» Aim of the exercise: Review the material and extract every line in which the word "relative" occurs.

» Provided records:
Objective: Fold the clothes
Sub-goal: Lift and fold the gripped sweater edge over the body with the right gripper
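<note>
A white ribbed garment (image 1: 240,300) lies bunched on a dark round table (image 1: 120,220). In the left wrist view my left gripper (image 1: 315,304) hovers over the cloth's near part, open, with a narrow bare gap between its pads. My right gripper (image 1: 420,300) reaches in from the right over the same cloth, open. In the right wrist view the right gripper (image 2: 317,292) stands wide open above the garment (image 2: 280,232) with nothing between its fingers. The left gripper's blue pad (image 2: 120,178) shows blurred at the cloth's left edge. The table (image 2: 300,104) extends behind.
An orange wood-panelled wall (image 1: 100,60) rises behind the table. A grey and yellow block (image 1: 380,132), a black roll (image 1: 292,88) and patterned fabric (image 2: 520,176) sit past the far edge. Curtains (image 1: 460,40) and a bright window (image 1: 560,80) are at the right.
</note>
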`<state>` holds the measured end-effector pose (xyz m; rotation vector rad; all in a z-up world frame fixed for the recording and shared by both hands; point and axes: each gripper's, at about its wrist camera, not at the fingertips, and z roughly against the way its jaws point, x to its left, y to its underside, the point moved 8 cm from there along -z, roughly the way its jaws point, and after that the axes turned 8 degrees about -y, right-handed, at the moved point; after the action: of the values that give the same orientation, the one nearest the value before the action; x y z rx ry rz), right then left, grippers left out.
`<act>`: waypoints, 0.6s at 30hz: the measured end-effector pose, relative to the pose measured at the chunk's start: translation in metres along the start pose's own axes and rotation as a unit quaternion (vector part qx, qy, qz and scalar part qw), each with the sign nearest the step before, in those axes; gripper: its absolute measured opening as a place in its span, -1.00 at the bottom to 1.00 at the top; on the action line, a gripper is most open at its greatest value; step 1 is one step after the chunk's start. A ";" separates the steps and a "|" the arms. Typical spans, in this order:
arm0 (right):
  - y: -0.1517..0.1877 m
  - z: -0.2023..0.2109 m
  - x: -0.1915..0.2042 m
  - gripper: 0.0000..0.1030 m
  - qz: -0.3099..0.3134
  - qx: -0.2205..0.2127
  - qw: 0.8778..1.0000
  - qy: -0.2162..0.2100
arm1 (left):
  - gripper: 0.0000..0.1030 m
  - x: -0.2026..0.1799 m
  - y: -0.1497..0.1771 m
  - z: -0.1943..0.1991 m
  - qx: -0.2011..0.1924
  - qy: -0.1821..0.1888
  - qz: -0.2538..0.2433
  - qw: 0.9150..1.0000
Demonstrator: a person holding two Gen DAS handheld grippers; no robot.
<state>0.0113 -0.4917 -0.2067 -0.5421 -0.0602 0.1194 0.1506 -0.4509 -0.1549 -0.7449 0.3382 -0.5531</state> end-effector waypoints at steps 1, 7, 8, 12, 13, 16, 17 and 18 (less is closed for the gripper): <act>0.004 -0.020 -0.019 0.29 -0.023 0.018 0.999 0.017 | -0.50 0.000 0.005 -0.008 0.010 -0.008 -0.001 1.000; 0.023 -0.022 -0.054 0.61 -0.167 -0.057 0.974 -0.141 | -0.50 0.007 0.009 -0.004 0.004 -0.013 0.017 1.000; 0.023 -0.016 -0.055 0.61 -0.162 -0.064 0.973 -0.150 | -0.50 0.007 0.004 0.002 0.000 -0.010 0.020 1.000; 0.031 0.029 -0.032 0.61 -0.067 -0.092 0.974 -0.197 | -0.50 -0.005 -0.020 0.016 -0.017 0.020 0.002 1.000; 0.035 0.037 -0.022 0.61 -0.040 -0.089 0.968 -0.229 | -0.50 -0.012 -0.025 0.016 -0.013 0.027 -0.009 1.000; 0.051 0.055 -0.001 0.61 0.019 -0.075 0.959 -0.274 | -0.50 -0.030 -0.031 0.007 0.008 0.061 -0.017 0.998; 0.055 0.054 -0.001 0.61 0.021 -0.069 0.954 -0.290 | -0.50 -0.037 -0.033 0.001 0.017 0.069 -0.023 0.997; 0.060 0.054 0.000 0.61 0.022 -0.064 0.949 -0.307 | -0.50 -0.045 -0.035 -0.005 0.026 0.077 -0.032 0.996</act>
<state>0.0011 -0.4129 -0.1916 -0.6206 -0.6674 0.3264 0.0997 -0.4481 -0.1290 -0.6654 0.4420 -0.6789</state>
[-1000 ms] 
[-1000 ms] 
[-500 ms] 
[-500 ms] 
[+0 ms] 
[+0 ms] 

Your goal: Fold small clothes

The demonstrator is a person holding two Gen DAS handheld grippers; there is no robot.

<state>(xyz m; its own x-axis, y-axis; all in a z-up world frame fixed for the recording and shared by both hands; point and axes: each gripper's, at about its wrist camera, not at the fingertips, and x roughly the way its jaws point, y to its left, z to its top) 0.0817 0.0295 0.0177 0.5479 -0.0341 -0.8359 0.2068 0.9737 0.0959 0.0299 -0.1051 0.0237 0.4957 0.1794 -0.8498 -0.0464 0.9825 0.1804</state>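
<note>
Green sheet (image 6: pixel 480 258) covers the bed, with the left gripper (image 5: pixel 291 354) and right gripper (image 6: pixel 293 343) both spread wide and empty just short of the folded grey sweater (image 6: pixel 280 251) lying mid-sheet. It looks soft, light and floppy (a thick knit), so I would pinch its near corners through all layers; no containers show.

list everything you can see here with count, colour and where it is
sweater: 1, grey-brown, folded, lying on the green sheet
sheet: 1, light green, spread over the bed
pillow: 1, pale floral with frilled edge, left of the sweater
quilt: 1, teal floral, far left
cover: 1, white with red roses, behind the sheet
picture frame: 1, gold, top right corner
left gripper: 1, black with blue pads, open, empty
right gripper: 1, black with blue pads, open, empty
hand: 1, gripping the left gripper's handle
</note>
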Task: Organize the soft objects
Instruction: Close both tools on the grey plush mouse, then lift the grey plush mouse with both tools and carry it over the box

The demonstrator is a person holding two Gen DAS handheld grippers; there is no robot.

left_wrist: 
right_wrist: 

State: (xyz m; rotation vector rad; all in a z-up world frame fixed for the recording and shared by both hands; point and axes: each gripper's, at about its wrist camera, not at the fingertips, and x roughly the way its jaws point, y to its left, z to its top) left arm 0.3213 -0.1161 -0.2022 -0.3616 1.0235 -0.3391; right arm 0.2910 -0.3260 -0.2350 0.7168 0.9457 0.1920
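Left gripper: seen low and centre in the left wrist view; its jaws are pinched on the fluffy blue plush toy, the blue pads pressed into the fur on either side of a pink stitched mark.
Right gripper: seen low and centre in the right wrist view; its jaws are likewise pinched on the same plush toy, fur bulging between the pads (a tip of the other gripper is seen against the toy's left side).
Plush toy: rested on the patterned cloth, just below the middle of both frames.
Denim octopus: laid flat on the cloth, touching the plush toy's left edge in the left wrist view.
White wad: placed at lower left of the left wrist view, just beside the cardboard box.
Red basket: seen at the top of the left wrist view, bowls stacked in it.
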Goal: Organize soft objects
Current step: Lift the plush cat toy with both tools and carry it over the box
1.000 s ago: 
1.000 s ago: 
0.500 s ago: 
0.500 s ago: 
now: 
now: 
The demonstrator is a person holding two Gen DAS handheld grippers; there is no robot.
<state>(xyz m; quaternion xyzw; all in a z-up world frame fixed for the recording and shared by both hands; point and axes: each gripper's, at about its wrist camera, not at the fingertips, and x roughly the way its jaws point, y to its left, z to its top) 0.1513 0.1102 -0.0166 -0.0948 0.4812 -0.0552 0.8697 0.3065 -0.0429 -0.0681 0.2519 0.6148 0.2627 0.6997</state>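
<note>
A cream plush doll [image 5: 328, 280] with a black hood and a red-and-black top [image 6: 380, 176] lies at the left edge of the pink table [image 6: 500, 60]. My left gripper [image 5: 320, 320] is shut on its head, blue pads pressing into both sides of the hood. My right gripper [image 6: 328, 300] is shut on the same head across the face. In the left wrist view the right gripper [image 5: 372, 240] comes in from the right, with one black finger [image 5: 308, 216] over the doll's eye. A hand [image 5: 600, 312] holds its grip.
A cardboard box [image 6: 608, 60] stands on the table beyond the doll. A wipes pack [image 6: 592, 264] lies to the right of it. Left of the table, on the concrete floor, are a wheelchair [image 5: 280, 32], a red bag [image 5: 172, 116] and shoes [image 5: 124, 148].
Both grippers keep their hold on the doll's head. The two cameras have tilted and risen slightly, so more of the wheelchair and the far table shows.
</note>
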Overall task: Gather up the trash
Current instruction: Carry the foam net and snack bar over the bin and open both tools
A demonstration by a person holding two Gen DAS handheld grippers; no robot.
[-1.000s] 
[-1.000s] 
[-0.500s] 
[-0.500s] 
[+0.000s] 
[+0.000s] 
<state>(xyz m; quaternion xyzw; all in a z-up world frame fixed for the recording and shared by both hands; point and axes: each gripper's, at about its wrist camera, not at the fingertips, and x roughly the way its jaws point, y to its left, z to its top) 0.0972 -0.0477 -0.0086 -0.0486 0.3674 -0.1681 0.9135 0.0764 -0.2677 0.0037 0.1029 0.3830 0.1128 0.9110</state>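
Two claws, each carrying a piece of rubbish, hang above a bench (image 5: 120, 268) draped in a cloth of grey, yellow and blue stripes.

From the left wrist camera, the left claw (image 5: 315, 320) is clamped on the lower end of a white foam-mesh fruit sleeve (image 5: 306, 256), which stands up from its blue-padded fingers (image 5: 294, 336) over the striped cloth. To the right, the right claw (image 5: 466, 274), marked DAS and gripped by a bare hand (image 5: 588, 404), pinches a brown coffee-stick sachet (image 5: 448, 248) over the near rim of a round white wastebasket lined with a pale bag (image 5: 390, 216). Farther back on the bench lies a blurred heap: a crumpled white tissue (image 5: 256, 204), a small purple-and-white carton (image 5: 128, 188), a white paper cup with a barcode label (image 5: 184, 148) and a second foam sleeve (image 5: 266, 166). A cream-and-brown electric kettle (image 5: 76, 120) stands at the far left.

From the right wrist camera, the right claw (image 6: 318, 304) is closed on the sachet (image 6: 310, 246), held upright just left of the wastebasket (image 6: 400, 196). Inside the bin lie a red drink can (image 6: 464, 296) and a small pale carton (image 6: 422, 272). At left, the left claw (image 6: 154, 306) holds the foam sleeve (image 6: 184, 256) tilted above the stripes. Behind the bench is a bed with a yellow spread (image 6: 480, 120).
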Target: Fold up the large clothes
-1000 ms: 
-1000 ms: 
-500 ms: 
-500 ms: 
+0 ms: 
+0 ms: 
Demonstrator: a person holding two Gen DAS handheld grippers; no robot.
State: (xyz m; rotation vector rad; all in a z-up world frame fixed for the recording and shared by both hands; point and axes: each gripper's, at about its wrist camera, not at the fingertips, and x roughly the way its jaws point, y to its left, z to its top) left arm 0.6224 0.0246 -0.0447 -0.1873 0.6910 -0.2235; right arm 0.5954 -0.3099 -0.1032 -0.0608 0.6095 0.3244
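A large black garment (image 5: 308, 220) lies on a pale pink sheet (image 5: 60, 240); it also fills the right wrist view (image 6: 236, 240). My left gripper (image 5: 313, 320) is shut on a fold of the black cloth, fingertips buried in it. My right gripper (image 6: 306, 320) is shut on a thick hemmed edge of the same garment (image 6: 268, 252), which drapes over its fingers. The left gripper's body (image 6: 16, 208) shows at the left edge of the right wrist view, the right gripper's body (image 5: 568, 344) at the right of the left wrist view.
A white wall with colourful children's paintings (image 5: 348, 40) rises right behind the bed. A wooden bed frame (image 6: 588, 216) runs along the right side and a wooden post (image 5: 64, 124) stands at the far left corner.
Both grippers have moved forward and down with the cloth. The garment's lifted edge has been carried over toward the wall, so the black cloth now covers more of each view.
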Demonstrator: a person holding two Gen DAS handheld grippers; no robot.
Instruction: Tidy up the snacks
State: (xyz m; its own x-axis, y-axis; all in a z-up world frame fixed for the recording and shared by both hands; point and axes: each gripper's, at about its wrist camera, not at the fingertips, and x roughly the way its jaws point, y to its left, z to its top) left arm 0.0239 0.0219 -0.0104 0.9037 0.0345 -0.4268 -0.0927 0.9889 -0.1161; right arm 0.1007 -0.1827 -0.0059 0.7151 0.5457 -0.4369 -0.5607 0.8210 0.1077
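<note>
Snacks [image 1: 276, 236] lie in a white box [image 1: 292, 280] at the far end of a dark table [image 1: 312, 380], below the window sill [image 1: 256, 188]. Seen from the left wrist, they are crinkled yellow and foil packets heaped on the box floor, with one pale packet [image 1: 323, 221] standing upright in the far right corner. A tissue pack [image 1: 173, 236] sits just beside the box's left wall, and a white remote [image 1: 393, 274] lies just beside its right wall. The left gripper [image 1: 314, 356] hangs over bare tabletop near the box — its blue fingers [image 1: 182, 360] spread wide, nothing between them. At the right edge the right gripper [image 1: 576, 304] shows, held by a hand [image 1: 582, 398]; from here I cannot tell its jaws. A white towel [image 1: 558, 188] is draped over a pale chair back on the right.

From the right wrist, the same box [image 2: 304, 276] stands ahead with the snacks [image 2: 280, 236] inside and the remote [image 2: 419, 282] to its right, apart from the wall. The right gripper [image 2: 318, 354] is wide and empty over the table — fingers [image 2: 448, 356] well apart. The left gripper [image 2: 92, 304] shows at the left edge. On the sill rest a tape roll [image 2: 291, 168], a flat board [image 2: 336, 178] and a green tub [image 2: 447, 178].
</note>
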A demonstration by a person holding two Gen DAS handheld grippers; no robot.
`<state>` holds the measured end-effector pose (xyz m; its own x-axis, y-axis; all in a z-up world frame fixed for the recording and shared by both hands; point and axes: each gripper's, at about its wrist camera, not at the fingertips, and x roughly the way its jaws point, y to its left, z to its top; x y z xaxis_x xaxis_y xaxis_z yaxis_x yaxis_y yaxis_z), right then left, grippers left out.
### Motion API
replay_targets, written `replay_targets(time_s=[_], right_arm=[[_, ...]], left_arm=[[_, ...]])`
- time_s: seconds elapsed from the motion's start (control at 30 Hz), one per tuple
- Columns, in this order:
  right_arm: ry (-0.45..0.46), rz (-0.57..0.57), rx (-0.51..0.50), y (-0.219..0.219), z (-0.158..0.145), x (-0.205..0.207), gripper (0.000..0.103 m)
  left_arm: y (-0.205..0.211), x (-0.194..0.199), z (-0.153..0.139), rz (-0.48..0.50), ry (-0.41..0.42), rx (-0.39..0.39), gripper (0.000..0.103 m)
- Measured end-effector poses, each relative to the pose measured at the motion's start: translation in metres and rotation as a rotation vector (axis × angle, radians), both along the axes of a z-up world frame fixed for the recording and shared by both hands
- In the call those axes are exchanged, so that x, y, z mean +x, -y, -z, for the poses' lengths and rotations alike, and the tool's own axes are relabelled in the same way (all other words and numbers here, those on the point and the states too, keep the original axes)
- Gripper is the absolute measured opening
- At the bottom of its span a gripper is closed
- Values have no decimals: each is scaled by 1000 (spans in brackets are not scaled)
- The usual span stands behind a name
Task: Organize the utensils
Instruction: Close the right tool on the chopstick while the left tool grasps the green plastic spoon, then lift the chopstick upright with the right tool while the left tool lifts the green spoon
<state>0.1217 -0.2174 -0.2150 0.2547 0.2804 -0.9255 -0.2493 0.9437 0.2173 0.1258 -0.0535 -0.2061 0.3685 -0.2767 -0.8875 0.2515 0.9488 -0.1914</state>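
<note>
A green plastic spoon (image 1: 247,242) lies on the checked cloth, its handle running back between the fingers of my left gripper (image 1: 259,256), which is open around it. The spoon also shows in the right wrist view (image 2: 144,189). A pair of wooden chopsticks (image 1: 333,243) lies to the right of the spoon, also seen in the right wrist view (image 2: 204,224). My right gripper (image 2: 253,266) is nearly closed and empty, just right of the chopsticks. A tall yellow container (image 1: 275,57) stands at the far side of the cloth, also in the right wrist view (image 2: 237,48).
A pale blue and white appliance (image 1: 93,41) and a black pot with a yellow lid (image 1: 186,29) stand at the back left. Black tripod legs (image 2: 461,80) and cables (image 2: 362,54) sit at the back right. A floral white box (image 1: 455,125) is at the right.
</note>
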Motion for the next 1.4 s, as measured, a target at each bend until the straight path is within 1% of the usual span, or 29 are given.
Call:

» Output of the exercise:
`<act>`: waypoints, 0.6s at 30hz: the measured end-effector pose, relative to the pose measured at the chunk's start: translation in metres along the start pose's own axes and rotation as a unit quaternion (vector part qx, qy, qz and scalar part qw), each with the sign nearest the step before, in those axes; gripper: its absolute measured opening as a place in its span, -1.00 at the bottom to 1.00 at the top; on the action line, a gripper is most open at its greatest value; step 1 is one step after the chunk's start. A ";" separates the steps and a "|" the arms. Typical spans, in this order:
- Measured end-effector poses, each relative to the pose measured at the motion's start: translation in metres and rotation as a rotation vector (axis × angle, radians), both along the axes of a z-up world frame fixed for the recording and shared by both hands

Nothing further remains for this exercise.